---- Raw data

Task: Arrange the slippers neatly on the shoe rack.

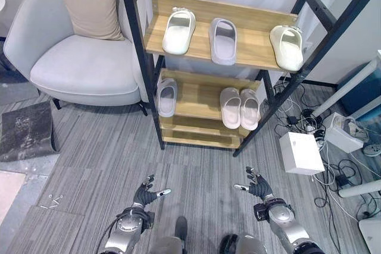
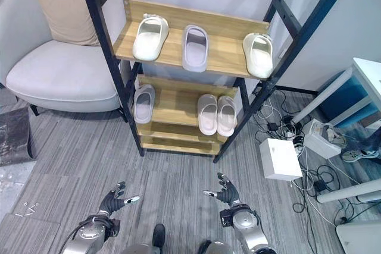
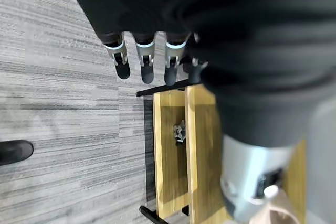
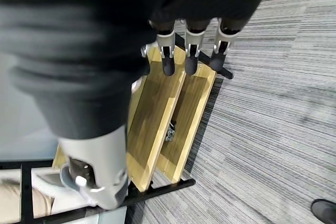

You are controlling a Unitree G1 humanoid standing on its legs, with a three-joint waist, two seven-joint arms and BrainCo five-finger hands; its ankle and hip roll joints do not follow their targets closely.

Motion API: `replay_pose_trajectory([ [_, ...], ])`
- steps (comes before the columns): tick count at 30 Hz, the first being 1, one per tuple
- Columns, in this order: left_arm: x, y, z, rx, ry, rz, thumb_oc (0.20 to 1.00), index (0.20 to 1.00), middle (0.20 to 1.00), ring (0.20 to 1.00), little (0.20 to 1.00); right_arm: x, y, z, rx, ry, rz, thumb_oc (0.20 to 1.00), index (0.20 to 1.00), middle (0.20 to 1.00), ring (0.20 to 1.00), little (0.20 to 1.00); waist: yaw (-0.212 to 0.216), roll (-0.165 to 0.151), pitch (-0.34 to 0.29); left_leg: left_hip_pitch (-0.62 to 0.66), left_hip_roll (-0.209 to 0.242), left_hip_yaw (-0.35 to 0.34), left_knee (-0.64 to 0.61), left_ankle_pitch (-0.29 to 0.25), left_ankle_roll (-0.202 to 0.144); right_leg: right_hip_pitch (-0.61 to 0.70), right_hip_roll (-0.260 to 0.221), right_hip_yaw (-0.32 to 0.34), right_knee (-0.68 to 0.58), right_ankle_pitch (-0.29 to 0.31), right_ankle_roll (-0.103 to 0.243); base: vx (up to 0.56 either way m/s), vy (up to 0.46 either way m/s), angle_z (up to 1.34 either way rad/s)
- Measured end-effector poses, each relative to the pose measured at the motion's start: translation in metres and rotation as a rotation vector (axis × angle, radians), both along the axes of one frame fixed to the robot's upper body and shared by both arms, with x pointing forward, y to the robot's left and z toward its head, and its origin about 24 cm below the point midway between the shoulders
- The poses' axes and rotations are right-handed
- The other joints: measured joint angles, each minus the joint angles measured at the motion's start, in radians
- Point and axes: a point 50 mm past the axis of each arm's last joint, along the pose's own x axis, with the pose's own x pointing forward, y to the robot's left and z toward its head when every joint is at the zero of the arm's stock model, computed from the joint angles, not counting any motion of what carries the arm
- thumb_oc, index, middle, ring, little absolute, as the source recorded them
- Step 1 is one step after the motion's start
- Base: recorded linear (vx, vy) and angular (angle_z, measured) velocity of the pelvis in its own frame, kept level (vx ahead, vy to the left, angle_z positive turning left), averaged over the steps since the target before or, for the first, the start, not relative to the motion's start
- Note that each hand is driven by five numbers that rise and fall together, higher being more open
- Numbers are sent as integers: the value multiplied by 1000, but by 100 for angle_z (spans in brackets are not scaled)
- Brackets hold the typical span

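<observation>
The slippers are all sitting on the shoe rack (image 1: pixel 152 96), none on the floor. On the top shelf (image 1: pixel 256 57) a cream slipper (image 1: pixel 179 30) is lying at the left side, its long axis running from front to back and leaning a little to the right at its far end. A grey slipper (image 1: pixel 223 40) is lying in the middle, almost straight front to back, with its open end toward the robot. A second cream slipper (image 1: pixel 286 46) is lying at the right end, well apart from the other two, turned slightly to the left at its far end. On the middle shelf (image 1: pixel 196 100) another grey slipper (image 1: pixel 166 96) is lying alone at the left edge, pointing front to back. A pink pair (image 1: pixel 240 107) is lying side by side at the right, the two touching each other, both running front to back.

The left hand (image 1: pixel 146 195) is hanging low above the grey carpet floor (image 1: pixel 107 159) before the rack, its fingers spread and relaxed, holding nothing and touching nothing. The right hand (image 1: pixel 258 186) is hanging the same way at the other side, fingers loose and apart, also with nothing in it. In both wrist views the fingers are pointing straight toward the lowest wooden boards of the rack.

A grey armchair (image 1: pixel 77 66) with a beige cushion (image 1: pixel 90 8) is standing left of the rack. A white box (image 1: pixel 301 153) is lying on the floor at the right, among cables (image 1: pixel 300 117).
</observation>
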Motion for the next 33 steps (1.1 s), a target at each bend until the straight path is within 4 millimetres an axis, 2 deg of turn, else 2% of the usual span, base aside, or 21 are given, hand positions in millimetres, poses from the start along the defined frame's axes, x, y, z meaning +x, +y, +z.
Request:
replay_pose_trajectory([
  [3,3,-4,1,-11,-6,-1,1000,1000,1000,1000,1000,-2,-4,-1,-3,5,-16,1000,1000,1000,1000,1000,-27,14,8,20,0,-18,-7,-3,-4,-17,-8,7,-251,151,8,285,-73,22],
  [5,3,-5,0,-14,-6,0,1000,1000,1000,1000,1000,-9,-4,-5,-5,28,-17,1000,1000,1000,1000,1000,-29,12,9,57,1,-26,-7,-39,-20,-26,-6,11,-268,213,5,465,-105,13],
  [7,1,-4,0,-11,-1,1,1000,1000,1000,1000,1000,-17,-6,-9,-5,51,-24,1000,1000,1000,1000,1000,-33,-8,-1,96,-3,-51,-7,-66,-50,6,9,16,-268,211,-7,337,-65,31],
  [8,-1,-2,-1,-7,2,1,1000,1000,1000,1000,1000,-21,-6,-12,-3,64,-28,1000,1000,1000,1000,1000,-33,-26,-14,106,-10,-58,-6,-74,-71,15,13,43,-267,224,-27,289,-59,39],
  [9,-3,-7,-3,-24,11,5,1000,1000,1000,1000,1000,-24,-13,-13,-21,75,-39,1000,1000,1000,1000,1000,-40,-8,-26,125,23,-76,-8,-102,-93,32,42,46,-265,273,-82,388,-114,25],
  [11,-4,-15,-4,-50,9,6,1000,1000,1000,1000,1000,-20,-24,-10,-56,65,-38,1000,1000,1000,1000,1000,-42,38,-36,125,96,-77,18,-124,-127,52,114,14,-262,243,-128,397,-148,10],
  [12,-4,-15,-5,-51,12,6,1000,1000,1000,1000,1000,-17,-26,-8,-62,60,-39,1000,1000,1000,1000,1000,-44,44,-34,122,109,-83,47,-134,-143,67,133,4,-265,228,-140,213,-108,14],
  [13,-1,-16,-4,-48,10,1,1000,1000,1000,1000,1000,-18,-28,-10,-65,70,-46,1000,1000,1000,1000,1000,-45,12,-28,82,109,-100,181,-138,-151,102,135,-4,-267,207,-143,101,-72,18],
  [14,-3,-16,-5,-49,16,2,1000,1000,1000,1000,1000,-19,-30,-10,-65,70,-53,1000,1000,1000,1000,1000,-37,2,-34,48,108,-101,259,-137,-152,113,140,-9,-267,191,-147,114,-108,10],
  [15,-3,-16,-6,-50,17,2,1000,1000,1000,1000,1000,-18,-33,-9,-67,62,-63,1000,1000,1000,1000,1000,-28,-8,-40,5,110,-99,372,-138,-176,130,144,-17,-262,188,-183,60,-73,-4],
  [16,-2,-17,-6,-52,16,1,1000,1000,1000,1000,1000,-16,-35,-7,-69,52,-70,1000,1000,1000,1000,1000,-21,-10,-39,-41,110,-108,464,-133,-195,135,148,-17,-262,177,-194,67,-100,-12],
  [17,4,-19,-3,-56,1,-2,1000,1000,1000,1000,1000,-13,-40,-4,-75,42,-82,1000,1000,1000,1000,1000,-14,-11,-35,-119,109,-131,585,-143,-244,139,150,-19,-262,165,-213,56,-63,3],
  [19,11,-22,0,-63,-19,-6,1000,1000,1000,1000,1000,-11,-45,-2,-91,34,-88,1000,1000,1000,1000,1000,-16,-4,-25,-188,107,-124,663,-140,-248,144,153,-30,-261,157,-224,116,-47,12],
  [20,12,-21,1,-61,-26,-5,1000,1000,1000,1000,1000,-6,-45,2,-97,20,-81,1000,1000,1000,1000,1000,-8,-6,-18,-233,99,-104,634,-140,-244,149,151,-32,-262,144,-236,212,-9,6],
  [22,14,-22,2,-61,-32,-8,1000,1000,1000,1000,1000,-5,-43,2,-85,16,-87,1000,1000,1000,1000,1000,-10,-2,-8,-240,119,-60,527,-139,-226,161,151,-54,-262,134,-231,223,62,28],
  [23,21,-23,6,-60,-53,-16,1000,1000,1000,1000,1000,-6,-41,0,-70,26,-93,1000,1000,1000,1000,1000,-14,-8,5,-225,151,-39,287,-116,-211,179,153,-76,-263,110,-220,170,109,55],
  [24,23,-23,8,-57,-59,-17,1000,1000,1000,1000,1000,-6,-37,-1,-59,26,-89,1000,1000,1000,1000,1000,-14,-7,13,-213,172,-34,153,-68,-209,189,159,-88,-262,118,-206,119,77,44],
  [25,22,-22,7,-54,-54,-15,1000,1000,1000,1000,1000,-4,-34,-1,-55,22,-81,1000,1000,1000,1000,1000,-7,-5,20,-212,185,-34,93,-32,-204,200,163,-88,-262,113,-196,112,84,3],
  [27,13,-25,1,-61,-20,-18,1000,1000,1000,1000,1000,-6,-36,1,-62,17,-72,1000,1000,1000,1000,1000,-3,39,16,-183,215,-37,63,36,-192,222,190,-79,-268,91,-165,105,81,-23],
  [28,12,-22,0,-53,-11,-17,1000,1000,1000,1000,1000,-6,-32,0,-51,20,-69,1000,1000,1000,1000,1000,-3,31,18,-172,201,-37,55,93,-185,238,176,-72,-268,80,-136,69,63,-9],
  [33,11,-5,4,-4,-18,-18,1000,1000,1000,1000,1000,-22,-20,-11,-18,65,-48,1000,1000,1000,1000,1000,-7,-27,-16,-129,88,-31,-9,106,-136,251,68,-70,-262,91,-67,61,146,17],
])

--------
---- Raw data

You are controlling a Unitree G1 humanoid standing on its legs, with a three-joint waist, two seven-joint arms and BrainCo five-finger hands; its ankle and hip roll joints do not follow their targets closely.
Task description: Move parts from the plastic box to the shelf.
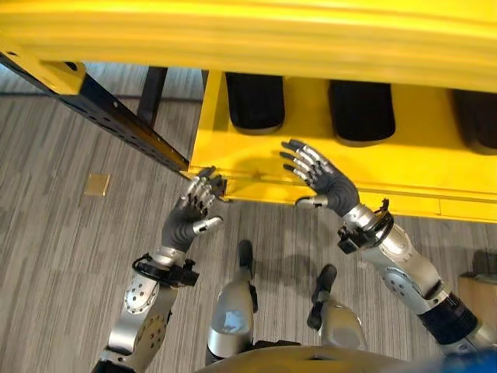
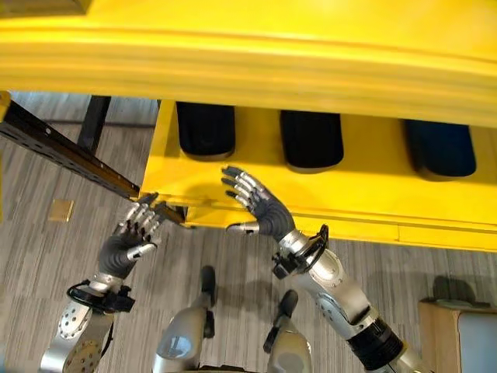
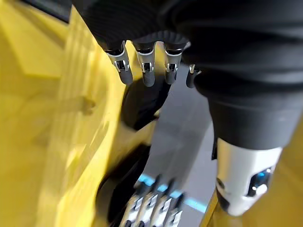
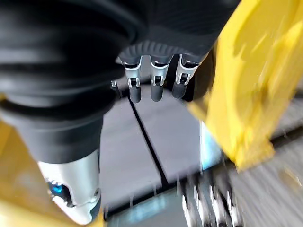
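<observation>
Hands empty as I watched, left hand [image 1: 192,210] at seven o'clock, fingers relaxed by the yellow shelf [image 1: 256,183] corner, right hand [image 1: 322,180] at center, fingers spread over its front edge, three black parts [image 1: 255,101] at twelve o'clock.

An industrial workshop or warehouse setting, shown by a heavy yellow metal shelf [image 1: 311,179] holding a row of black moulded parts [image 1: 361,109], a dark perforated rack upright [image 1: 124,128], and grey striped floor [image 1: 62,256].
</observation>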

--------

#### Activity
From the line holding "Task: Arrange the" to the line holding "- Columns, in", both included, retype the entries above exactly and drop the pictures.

#### Output of the task
Task: Arrange the slippers neatly on the shoe rack.


You are controlling a Unitree G1 humanoid standing on its legs, with a three-joint waist, two seven-joint arms and BrainCo five-finger hands; its ankle and hip roll joints do not follow their targets closely.

Motion API: `replay_pose_trajectory([ [_, ...], ])`
- steps (comes before the columns): tick count at 30 Hz, the first being 1, one per tuple
- Columns, in this order: left_arm: x, y, z, rx, ry, rz, thumb_oc (0.20 to 1.00), index (0.20 to 1.00), middle (0.20 to 1.00), ring (0.20 to 1.00), little (0.20 to 1.00); right_arm: x, y, z, rx, ry, rz, thumb_oc (0.20 to 1.00), index (0.20 to 1.00), middle (0.20 to 1.00), ring (0.20 to 1.00), little (0.20 to 1.00); waist: yaw (-0.212 to 0.216), roll (-0.165 to 0.151), pitch (-0.34 to 0.29); left_leg: left_hip_pitch (-0.62 to 0.66), left_hip_roll (-0.209 to 0.242), left_hip_yaw (-0.35 to 0.34), left_knee (-0.64 to 0.61), left_ankle_pitch (-0.29 to 0.25), left_ankle_roll (-0.202 to 0.144); right_leg: right_hip_pitch (-0.61 to 0.70), right_hip_roll (-0.260 to 0.221), right_hip_yaw (-0.32 to 0.34), right_knee (-0.68 to 0.58), right_ankle_pitch (-0.29 to 0.31), right_ankle_roll (-0.103 to 0.243); base: vx (up to 0.56 either way m/s), vy (up to 0.46 either way m/s), angle_z (up to 1.34 either way rad/s)

There's no more to this exercise.